“You seem to have got a little of everybody's money,” suggested Sergeant Marden pointedly. “Anyway, I haven't seen any sign of them putting up a fight for you.”

“Quite so!” There was a sudden cold self-possession in Three-Ace Artie's tones. “Well, I can put up quite a fight for myself, thank you. I'm not going! It's too bad Shaw didn't have the nerve to come here and tell me this. I——”

“I wouldn't let him,” interposed the sergeant, with a curious smile. “That's why I came myself.”

Three-Ace Artie studied the other's face for an instant.

“Well, go on!” he jerked out. “What's the answer to that?”

“That I am going on to Dawson in the morning, and that I thought perhaps you might be willing to come along.”

Three-Ace Artie's under jaw crept out the fraction of an inch, and his eyes narrowed.

“I thought you said you weren't here officially!”

“I'm not—at least, not yet.”

“Well, it sounds mighty like an arrest to me!” snarled Three-Ace Artie. He stood up abruptly, and once more leaned over the table.

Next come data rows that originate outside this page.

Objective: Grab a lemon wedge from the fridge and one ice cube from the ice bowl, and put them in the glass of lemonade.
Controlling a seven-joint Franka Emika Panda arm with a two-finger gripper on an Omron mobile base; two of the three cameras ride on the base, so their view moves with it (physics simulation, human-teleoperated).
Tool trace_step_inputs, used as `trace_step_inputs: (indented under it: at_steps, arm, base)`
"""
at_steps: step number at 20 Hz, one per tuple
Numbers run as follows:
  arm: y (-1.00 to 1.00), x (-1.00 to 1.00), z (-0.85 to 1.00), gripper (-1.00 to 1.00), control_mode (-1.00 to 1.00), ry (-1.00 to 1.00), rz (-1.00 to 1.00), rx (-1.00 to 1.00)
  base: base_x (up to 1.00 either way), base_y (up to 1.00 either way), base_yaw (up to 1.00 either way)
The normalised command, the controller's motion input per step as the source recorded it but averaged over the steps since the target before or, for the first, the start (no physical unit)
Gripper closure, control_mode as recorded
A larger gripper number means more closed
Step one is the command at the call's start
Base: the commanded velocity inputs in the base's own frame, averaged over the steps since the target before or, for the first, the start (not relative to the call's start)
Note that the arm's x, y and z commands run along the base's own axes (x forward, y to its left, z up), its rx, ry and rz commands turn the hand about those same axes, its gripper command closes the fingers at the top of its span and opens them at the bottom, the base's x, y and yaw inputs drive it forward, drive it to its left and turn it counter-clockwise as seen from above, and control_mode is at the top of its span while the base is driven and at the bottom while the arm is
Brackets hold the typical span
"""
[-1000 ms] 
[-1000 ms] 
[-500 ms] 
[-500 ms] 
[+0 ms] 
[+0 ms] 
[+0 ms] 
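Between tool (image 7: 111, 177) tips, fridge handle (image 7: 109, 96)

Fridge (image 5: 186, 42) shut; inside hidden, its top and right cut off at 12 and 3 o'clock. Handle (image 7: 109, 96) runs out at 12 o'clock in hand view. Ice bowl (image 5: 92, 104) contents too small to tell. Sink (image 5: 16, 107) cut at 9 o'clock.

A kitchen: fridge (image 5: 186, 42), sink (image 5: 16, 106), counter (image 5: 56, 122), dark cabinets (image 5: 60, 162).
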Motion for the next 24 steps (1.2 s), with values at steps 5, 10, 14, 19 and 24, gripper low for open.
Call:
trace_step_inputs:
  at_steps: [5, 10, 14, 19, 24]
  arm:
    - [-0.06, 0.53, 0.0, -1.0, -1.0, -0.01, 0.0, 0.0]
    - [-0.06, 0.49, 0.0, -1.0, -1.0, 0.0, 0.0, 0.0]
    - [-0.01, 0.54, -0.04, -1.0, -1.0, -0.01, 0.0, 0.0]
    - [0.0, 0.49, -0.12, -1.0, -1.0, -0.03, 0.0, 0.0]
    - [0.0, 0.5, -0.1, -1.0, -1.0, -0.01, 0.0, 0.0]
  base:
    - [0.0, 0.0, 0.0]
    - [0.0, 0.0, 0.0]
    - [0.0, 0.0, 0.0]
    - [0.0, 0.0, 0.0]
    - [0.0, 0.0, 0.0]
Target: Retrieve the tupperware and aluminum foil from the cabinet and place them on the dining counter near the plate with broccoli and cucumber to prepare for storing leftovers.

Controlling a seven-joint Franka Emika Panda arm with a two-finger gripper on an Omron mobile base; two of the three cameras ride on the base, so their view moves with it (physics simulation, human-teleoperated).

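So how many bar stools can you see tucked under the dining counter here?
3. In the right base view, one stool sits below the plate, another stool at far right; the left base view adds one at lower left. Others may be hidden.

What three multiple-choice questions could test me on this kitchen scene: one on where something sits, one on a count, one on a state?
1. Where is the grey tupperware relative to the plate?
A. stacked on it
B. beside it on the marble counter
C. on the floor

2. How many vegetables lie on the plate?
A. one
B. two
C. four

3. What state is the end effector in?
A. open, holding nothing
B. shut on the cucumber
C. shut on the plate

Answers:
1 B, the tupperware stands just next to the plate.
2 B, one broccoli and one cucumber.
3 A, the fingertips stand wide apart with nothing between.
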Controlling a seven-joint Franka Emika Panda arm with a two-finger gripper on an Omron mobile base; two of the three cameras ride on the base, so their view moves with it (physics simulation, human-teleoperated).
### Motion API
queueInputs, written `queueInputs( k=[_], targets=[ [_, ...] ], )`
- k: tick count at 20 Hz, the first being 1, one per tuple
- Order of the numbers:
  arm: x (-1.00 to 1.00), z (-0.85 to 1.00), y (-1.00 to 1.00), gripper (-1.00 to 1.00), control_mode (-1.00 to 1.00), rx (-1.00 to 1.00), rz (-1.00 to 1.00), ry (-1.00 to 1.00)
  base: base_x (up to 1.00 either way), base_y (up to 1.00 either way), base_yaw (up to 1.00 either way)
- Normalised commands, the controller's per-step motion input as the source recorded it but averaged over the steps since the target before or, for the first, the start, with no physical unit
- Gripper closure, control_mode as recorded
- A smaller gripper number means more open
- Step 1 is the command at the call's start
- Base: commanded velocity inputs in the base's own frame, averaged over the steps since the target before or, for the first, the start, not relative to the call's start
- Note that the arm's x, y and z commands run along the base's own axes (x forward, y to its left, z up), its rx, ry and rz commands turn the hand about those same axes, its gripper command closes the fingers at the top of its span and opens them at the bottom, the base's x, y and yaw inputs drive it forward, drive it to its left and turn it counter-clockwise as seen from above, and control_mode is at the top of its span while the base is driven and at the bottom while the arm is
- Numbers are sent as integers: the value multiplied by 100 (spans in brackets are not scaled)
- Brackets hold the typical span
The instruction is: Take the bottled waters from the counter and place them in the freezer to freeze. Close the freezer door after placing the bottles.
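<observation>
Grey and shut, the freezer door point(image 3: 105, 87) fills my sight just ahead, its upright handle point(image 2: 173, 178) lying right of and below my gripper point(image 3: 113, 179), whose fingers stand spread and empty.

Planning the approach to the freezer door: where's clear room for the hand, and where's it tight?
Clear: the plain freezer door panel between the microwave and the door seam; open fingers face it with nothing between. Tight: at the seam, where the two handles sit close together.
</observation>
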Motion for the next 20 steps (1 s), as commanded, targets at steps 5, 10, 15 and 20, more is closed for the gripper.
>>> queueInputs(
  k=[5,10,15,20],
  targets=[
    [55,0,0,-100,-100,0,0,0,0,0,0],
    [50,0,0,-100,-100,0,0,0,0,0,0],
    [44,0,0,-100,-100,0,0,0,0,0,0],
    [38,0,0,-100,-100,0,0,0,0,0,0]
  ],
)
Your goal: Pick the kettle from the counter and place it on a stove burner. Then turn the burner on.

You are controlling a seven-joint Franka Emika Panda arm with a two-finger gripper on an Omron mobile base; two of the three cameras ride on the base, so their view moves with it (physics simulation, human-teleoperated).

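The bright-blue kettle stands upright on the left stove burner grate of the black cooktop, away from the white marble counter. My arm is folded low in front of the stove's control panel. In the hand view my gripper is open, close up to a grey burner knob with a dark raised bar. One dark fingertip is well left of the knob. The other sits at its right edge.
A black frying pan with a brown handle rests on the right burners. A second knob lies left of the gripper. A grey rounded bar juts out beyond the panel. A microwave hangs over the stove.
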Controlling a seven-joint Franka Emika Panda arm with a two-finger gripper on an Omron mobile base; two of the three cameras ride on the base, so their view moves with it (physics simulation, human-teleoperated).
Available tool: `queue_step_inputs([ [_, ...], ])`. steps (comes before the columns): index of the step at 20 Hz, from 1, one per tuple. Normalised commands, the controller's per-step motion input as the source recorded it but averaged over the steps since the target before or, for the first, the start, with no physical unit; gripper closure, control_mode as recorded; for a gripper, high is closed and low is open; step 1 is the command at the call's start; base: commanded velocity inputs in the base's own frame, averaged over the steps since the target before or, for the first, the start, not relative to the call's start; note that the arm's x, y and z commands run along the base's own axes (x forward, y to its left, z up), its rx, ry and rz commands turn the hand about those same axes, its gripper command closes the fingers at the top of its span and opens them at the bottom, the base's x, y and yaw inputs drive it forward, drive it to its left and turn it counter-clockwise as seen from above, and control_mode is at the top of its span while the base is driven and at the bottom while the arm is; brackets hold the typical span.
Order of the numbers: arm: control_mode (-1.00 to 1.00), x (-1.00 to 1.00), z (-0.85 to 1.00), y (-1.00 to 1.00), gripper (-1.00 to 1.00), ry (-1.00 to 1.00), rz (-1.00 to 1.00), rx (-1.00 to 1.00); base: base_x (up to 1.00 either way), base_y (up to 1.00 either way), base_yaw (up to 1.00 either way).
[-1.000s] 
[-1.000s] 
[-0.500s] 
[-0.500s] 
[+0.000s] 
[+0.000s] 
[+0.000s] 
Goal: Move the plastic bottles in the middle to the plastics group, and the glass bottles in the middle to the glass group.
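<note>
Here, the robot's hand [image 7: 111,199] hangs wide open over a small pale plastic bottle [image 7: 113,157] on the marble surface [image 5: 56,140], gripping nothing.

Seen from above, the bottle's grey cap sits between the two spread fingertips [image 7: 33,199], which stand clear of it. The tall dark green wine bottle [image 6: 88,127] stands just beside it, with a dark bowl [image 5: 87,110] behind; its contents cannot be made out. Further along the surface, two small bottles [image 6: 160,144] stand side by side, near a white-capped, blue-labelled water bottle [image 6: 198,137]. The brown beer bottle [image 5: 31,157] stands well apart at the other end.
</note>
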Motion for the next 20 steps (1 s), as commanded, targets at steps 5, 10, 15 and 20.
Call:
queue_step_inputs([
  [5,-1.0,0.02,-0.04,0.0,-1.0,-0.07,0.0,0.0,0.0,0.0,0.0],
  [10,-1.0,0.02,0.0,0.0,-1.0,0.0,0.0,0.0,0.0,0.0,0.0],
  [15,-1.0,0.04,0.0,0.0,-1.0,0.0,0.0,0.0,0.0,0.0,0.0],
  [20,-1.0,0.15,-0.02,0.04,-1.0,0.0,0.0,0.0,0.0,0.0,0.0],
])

His dark eyes flashed. “But that doesn't go either—not in the Yukon! You can't hold me for anything I've done, and you ought to know better than to think you can do any bluffing with me and get away with it! Murdock Shaw is. evidently running this little game. I gave him a chance to call my hand this afternoon—and he lay down like a whipped pup! That chance is still open to him—but he can't do it by proxy! That's exactly where you and I stand, Marden—don't try the arrest game!”